Maximum Entropy Distributions
Entropy is an important topic in many fields; it has very well known uses in statistical mechanics, thermodynamics, and information theory. The classical formula for entropy is Σi(pi log pi), where p=p(x) is a probability density function describing the likelihood of a possible microstate of the system, i, being assumed. But what is this probability density function? How must the likelihood of states be configured so that we observe the appropriate macrostates?
In accordance with the second law of thermodynamics, we wish for the entropy to be maximized. If we take the entropy in the limit of large N, we can treat it with calculus as S[φ]=∫dx φ ln φ. Here, S is called a functional (which is, essentially, a function that takes another function as its argument). How can we maximize S? We will proceed using the methods of calculus of variations and Lagrange multipliers.
First we introduce three constraints. We require normalization, so that ∫dx φ = 1. This is a condition that any probability distribution must satisfy, so that the total probability over the domain of possible values is unity (since we’re asking for the probability of any possible event occurring). We require symmetry, so that the expected value of x is zero (it is equally likely to be in microstates to the left of the mean as it is to be in microstates to the right — note that this derivation is treating the one-dimensional case for simplicity). Then our constraint is ∫dx x·φ = 0. Finally, we will explicitly declare our variance to be σ², so that ∫dx x²·φ = σ².
Using Lagrange multipliers, we will instead maximize the augmented functional S[φ]=∫(φ ln φ + λ0φ + λ1xφ + λ2x²φ dx). Here, the integrand is just the sum of the integrands above, adjusted by Lagrange multipliers λk for which we’ll be solving.
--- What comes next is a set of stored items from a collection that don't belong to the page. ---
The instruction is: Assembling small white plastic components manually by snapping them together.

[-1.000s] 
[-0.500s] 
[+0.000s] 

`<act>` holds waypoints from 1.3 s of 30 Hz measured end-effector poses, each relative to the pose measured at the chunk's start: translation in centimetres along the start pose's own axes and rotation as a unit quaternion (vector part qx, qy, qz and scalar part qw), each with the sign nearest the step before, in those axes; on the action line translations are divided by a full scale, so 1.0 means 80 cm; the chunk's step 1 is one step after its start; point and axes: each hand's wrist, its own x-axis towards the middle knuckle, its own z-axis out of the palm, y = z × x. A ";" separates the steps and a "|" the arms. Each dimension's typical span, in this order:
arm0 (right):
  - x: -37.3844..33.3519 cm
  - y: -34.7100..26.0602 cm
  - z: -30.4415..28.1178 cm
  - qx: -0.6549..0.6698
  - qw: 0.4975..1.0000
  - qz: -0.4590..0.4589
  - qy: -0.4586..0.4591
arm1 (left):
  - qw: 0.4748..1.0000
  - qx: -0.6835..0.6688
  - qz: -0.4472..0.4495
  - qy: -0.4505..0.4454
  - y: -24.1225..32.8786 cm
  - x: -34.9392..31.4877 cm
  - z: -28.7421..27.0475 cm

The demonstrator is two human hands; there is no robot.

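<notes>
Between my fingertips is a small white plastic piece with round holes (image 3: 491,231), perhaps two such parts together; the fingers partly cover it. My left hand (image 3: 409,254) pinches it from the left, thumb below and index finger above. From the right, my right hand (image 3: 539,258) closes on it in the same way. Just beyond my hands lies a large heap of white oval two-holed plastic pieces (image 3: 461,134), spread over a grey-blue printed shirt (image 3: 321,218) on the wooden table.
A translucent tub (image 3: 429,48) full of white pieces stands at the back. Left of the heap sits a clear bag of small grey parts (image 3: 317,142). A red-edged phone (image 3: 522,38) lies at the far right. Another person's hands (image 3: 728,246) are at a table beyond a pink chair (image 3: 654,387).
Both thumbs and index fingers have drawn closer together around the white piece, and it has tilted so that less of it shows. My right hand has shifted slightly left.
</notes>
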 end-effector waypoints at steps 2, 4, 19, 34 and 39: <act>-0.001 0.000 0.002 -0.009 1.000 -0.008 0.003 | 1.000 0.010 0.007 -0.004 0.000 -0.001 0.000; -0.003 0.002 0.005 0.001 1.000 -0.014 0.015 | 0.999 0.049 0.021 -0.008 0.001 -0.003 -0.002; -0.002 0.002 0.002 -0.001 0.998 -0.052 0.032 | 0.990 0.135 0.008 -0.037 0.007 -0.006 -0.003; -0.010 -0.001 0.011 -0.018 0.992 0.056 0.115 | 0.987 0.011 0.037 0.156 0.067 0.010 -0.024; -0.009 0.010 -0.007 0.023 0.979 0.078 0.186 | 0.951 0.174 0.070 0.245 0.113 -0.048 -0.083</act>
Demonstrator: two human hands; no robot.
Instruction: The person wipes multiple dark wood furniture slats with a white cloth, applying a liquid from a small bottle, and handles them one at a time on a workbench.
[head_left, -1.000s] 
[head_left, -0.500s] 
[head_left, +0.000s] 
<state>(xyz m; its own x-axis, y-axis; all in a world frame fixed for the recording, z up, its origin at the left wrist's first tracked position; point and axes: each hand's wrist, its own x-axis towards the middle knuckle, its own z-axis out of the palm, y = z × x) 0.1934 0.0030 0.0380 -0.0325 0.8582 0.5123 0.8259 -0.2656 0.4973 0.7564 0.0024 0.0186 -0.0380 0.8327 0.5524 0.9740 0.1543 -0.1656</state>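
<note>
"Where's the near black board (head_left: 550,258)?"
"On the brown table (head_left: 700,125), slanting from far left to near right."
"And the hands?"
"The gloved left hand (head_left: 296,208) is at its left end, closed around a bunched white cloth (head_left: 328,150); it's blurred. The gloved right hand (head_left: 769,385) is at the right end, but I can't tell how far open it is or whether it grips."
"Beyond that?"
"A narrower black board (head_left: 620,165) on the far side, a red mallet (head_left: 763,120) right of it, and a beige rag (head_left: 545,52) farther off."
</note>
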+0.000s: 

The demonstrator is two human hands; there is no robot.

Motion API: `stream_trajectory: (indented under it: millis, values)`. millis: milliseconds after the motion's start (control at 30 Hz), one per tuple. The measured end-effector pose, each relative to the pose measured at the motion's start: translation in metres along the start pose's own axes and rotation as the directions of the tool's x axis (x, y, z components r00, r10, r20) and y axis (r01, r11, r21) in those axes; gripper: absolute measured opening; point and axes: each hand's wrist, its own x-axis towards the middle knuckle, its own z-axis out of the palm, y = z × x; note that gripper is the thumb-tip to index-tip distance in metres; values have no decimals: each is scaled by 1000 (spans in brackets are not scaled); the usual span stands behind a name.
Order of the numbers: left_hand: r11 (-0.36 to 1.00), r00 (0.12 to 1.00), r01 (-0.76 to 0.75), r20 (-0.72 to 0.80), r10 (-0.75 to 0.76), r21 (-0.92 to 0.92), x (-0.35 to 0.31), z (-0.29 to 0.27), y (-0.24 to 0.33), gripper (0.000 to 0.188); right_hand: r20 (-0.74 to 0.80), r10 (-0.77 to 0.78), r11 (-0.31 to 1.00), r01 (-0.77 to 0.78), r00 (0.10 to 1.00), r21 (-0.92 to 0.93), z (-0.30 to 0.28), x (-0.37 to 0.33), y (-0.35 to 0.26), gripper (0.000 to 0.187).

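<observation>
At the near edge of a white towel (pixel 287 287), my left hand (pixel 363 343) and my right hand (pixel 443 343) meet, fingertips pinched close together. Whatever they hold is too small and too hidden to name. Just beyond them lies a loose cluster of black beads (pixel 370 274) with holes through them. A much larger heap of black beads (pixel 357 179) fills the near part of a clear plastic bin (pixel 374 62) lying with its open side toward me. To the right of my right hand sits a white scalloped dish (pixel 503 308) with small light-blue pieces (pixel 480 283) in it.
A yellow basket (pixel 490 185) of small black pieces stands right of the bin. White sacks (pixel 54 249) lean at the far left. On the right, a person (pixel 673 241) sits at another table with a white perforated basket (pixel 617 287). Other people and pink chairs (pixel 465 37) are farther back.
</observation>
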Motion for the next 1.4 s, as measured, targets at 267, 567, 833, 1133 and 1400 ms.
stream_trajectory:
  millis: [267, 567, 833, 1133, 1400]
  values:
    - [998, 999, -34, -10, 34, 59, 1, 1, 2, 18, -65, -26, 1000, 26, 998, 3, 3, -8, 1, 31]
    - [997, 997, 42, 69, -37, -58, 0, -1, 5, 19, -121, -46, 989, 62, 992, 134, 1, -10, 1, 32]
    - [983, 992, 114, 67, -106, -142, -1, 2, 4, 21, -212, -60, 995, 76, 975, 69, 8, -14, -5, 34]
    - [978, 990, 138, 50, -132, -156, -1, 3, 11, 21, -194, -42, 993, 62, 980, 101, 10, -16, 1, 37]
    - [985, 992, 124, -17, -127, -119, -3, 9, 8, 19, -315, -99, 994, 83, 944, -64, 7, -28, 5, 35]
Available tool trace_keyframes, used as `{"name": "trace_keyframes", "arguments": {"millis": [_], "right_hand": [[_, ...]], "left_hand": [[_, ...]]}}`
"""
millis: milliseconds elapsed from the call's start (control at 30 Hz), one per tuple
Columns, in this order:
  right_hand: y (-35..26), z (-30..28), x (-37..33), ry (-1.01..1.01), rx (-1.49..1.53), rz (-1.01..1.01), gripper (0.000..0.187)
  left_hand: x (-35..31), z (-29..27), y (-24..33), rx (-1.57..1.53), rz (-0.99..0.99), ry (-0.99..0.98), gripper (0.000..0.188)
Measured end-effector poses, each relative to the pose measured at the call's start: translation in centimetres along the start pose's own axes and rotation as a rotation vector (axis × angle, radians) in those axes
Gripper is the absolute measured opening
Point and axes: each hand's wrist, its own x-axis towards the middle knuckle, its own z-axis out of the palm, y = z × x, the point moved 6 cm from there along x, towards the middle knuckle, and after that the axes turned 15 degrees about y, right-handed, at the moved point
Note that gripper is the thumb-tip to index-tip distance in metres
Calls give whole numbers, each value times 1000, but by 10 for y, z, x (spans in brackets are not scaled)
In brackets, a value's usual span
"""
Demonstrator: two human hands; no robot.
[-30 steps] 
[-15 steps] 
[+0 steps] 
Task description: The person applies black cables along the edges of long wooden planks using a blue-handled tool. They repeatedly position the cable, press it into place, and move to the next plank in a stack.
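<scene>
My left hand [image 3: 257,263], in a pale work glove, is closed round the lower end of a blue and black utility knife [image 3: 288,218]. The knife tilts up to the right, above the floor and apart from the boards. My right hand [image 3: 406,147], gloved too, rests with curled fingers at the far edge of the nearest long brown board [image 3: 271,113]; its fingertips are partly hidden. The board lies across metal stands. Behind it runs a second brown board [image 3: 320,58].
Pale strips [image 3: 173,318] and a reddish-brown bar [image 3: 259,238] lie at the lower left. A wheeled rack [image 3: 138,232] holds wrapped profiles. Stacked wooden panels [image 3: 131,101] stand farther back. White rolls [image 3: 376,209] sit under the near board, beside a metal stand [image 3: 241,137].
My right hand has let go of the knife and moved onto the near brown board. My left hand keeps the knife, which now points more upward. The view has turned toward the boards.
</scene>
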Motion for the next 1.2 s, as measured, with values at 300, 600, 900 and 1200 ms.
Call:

Applying the Euler-Lagrange equations and solving for φ gives φ = 1/exp(1+λ0+xλ1+x²λ2). From here, our symmetry condition forces λ1=0, and evaluating the other integral conditions gives our other λ’s such that q = (1/2πσ²)½·exp(-x² / 2σ²), which is just the Normal (or Gaussian) distribution with mean 0 and variance σ². This remarkable distribution appears in many descriptions of nature, in no small part due to the Central Limit Theorem.